- The paper introduces SHaRe-RL, a human-in-the-loop reinforcement learning framework that significantly improves learning efficiency in industrial assembly tasks.
- It employs task-frame formalism and adaptive manipulation primitives to dynamically adjust control settings, ensuring safe exploration in contact-rich environments.
- Experimental results show a 95% success rate, outperforming skilled human operators and reducing the need for continuous human intervention.
This paper proposes SHaRe-RL, an innovative reinforcement learning framework tailored for high-mix low-volume (HMLV) industrial assembly applications. By embedding structured, interactive reinforcement learning techniques, SHaRe-RL aims to bridge the gap between the stringent requirements of HMLV tasks and the flexibility offered by RL solutions in robotic applications.
Introduction and Motivation
High-mix low-volume manufacturing environments require systems that can perform with precision and reliability while adapting to a diverse range of products and unpredictable conditions. Current robotic solutions often fall short, being either too brittle or prone to inefficiencies in sample requirements, especially in contact-heavy scenarios. SHaRe-RL innovatively merges structured skill sets, human demonstrations, and real-time operator adjustments to enhance learning efficiency and safety in industrial tasks.
Figure 1: System overview of SHaRe-RL. Structure (blue), interaction (yellow), and safety (red) combine to make industrial RL both practical and reliable.
Methodology
Human-in-the-Loop RL
A human-in-the-loop approach is central to SHaRe-RL, incorporating operator expertise directly into the learning process. Skilled operators provide critical demonstrations and can intervene during training to correct robot actions, accelerating convergence and preventing unsafe states. This integration creates a synergistic loop between human knowledge and machine learning capabilities, enabling the training to be both rapid and adaptable without compromising safety.
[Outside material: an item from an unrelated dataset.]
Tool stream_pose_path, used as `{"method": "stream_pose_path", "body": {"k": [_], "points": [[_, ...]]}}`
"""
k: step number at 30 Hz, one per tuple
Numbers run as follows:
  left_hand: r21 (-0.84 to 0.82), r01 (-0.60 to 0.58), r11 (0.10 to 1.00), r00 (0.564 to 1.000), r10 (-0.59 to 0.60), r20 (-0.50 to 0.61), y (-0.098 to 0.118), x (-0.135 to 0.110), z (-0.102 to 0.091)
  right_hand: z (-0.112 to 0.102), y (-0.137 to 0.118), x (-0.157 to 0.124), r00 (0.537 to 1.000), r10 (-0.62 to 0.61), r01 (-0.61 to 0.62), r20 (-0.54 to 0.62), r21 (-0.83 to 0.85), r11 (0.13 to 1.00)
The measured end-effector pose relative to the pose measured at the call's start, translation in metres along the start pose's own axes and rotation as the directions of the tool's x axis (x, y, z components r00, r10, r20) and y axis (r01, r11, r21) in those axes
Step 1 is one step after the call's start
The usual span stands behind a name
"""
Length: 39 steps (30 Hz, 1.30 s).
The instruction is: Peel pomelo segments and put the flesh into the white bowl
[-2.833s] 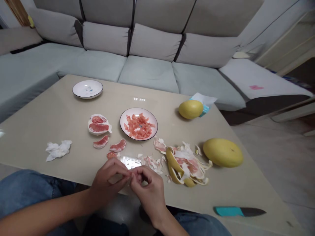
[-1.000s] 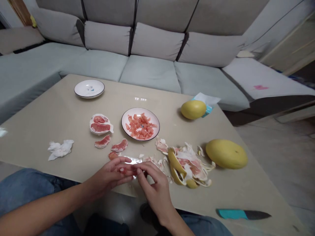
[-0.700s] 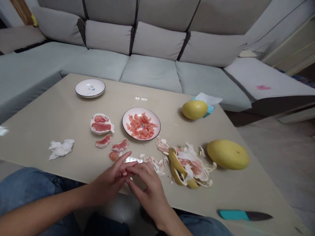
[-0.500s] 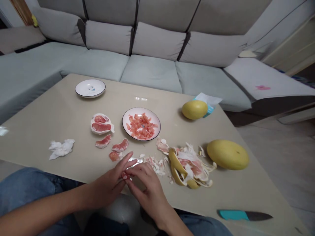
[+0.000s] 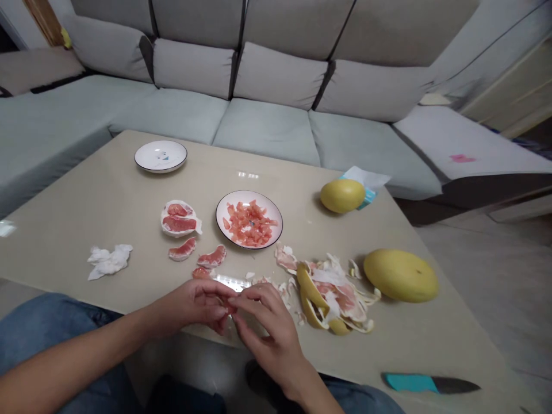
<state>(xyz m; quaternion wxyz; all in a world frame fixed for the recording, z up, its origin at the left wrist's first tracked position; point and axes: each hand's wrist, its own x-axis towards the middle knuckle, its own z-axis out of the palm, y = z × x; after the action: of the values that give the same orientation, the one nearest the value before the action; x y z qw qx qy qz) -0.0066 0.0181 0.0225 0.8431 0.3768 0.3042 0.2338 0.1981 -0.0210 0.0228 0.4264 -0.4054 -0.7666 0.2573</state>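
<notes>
A small piece of red pomelo flesh (image 5: 230, 309) sits between my hands at the table's near edge, mostly covered by fingers. My left hand (image 5: 196, 305) is closed around it, thumb against fingers. From the right, my right hand (image 5: 271, 330) pinches the same piece with thumb and fingertips. Just beyond my left hand lie a loose piece of flesh (image 5: 201, 272) and two pomelo segments, one nearer (image 5: 212, 256) and one farther left (image 5: 182, 249). Behind them rests a partly opened pomelo chunk (image 5: 175, 225) in white pith. A dark-rimmed plate (image 5: 222, 221) holds broken pink flesh.
Yellow rind and membrane scraps (image 5: 310, 293) are heaped right of my hands. Two whole pomelos (image 5: 342, 195) stand farther right, one by a tissue pack (image 5: 370, 197). A teal-handled knife (image 5: 411, 382) lies near right. Crumpled tissue (image 5: 110, 261) and another plate (image 5: 146, 164) are left.
My left hand's raised fingers have folded down over the pomelo piece, hiding more of it. My right hand stays pinched at it, shifted slightly right and lower.
</notes>
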Motion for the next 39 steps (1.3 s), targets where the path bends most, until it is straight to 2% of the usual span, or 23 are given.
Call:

Task-Level Priors: TFF and MP-Nets
SHaRe-RL uses task frame formalism (TFF) and manipulation primitives (MPs) to guide exploration and learning. MPs, which represent fundamental manipulation skills, are composed into MP-Nets that outline state transitions based on specific stop conditions. By introducing adaptive MPs, the framework adapts control variables dynamically in response to task requirements, focusing learning efforts on the most relevant phases of the task.
Figure 3: MP-Net for the HanDD connector insertion. The controller setpoints for each direction of the MPs are shown in the table below the diagram. Adaptive MPs, learned stop conditions, and variable setpoints are colored green.
Adaptive Safety Limits
Safety in contact-rich environments is achieved through adaptive force limits that govern interaction during exploration. These limits are dynamically adjusted based on the measured forces in real-time, striking a balance between allowing flexibility in free space and ensuring safety during contact. This approach prevents hardware damage and enhances sample efficiency by minimizing the impact of large, uncontrolled force applications.
Figure 4: Adaptive force limits under ideal conditions. Left: Time response of a stable adaptive limit. Right: Phase-plane cobweb plot illustrating the recurrence.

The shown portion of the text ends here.